Work instructions —
Quote each line exactly, from the line that contains "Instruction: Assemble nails" down to the last line of the listing, and no other lines.

Exercise data —
+===+

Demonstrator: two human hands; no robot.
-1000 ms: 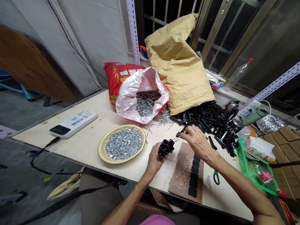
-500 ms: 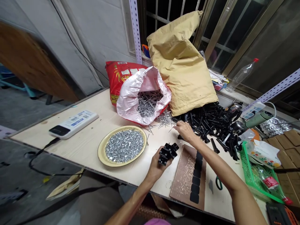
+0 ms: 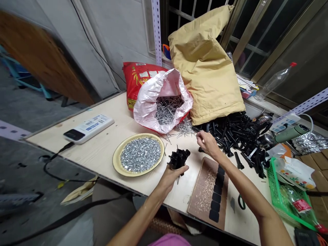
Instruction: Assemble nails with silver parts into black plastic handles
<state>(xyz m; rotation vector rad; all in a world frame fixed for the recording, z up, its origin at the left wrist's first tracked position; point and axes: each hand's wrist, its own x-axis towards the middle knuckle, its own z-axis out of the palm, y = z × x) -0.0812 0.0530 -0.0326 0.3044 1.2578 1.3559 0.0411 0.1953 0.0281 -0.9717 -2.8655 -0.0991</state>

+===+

Written solution —
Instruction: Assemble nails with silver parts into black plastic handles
<state>(xyz m; rotation vector rad; all in a world frame fixed for the recording, z up, its origin at the left wrist's first tracked position; point and axes: each hand's wrist, its own x-axis towards the middle knuckle, its own z-axis out of the palm, y = z × x) -0.0812 0.0530 -0.0326 0.3044 1.2578 1.3559 0.0411 0.1953 0.0281 -0.9717 -2.8655 -0.0991</state>

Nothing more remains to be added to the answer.